▶ **What the exercise asks**
In the records below, find each line with the word "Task" and copy it.

▶ **Data extracts**

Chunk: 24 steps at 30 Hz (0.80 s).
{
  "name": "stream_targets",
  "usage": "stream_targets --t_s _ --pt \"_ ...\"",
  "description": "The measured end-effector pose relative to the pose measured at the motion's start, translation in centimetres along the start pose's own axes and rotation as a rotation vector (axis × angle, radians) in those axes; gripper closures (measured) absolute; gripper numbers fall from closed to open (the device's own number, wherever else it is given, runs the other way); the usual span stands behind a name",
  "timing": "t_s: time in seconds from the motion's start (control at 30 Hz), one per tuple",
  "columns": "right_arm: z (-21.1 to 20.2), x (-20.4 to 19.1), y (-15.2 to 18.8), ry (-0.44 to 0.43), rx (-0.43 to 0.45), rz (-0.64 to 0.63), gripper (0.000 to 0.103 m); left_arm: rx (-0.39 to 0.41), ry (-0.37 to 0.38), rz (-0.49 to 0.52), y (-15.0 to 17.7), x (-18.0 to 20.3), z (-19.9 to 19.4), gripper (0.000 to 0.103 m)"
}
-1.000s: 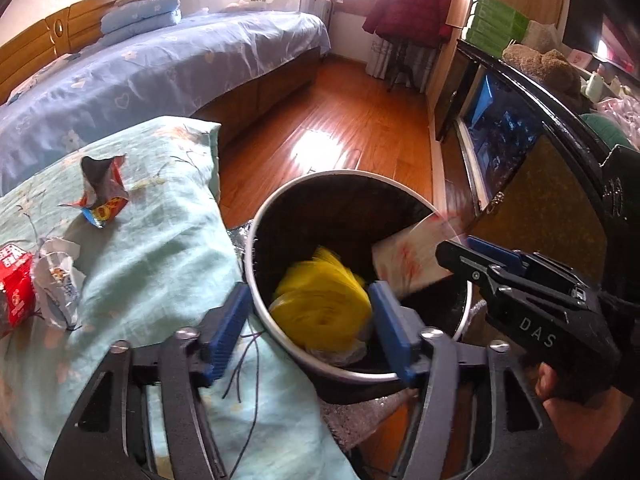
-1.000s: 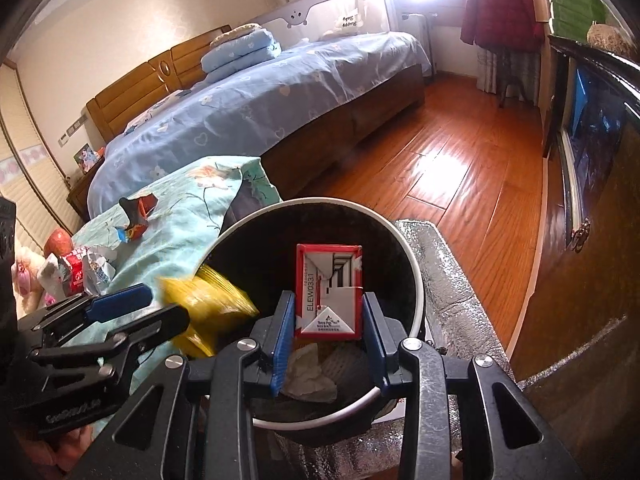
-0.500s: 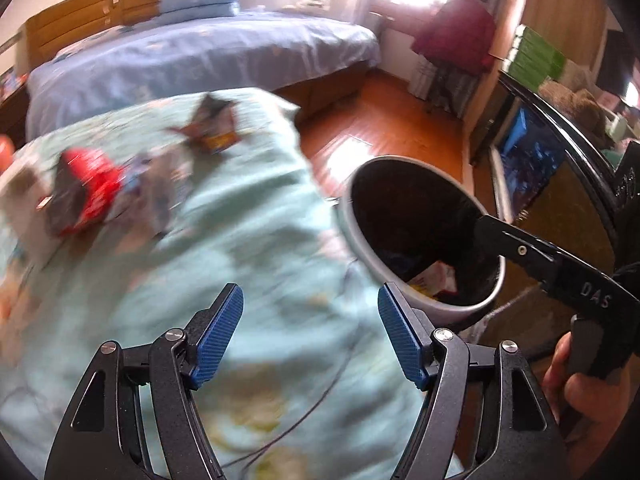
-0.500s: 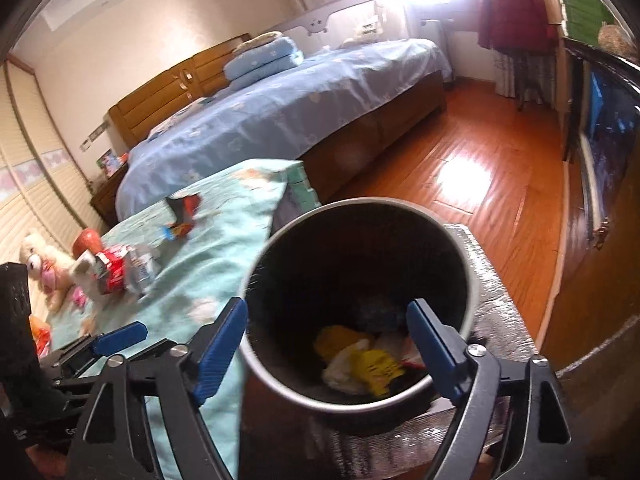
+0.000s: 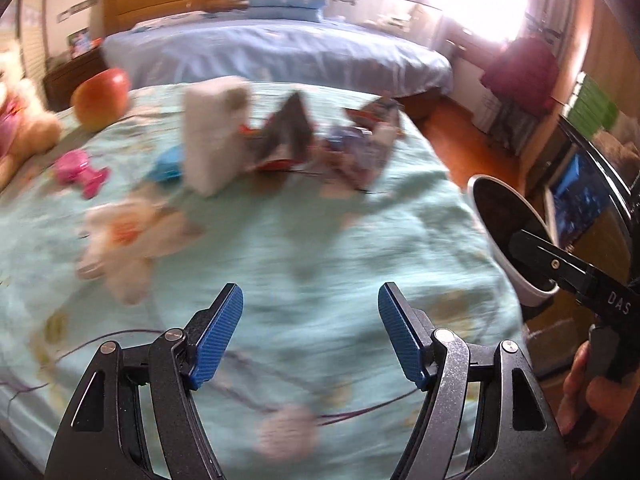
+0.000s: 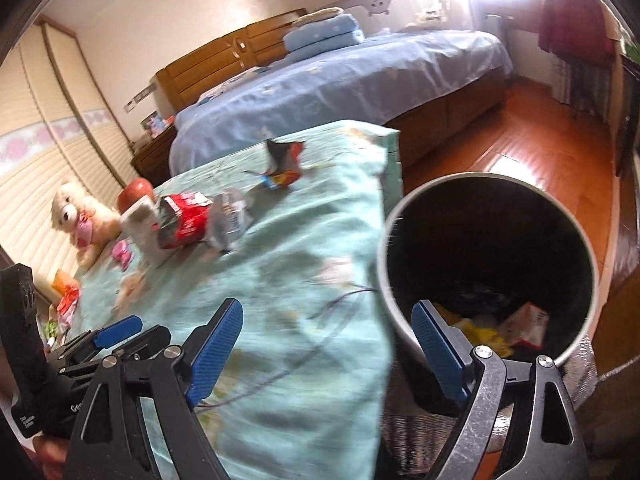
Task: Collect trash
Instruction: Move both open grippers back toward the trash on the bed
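Both the left gripper [image 5: 310,330] and the right gripper [image 6: 326,344] are spread wide and empty above the teal-covered surface [image 6: 304,292]. The remaining wrappers [image 6: 200,220] are clustered mid-surface, well apart from the bin [image 6: 384,280] at its edge. One crumpled piece is best singled out and pinched at a raised fold.

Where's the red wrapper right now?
In the right wrist view the red wrapper lies on the teal cover, upper left, between a white box and a crumpled clear wrapper, well left of the bin.
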State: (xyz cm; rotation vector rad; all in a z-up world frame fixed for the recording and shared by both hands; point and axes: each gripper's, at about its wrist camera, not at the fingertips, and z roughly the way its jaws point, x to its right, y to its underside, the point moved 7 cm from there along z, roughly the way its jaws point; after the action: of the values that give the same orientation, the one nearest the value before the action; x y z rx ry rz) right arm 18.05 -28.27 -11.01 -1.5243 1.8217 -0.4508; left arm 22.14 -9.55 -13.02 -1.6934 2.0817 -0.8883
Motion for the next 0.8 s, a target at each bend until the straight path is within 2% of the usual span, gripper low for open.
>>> stream_targets --t_s 0.37,0.8 --pt "2.8 -4.6 0.0 -0.023 -0.039 -0.063 0.015 0.009 -0.056 -0.049 0.3 -5.0 -0.4 0.031" --pt "5.6 -6.9 -1.5 -0.026 -0.061 -0.083 0.016 0.008 -0.099 -0.036 -2.8 -7.7 1.3 0.031"
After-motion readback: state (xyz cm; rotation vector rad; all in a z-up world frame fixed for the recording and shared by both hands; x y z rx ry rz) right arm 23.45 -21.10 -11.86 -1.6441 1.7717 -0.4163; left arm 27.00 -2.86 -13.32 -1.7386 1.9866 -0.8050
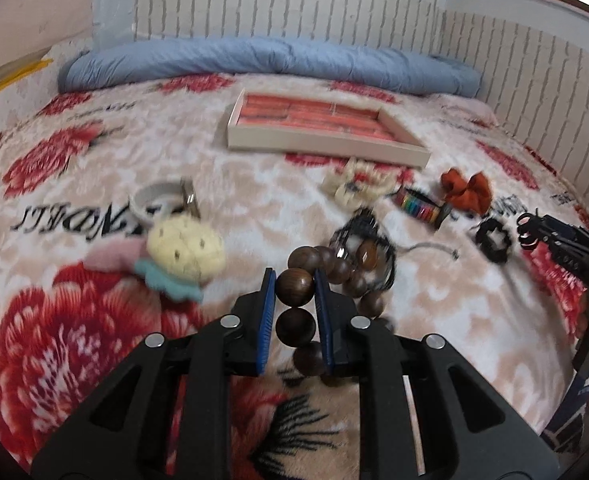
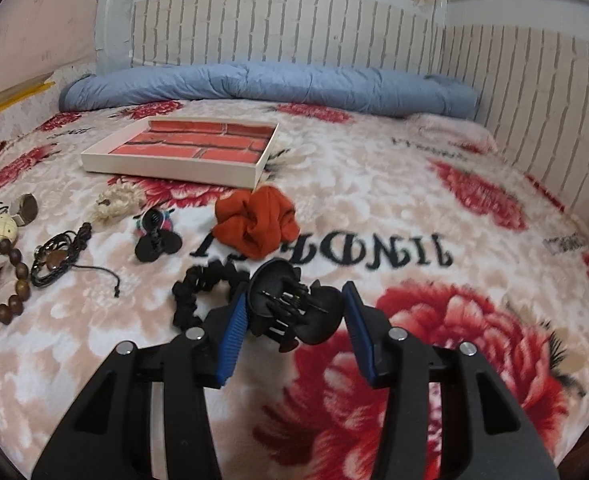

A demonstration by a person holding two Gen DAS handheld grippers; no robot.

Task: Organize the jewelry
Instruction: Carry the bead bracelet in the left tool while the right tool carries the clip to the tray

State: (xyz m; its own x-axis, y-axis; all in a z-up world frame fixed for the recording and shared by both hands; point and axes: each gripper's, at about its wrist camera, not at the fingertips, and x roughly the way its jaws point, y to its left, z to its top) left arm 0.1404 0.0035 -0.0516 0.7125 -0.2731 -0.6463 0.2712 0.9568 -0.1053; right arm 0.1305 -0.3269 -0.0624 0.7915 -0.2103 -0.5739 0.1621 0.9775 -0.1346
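Note:
My left gripper (image 1: 294,280) is shut on one bead of a brown wooden bead bracelet (image 1: 294,322), whose other beads hang below and curve off to the right. The same bracelet (image 2: 21,272) shows at the left edge of the right wrist view. My right gripper (image 2: 294,298) is shut on a black hair claw clip (image 2: 290,304), held just above the blanket. The right gripper (image 1: 534,228) also appears at the far right of the left wrist view. A shallow white tray (image 1: 326,142) (image 2: 166,168) with a red brick-pattern lining lies further back on the bed.
On the floral blanket lie an orange scrunchie (image 2: 256,224), a black scrunchie (image 2: 194,292), a second black claw clip (image 2: 154,240), a cream crochet flower (image 2: 114,204), a black cord bracelet (image 2: 54,260) and a cream knitted piece (image 1: 186,252). A rolled blue quilt (image 1: 270,60) lines the far wall.

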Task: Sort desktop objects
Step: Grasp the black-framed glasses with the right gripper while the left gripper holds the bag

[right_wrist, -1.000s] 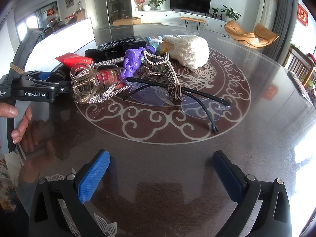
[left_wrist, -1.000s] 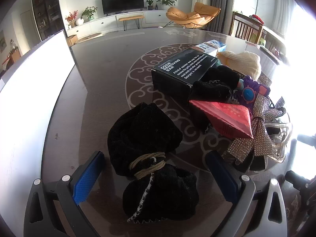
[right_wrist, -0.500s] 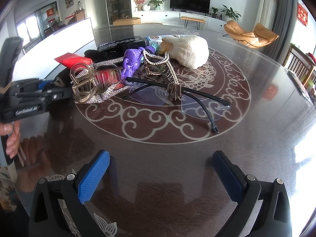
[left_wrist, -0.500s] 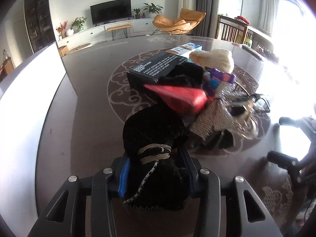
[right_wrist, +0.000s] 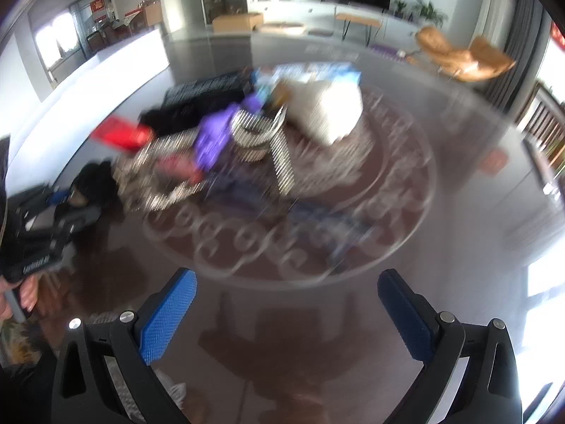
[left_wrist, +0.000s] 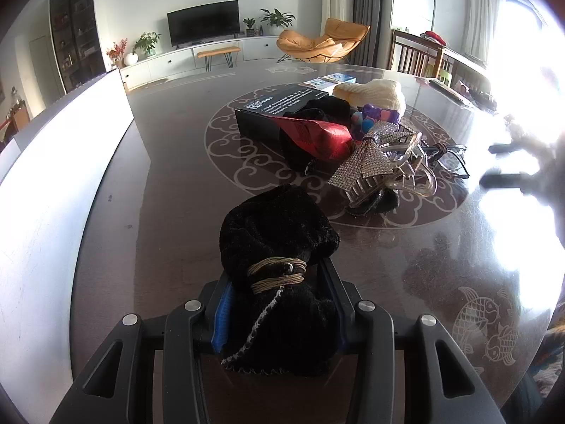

▶ **Answer section**
Task: Collect trash
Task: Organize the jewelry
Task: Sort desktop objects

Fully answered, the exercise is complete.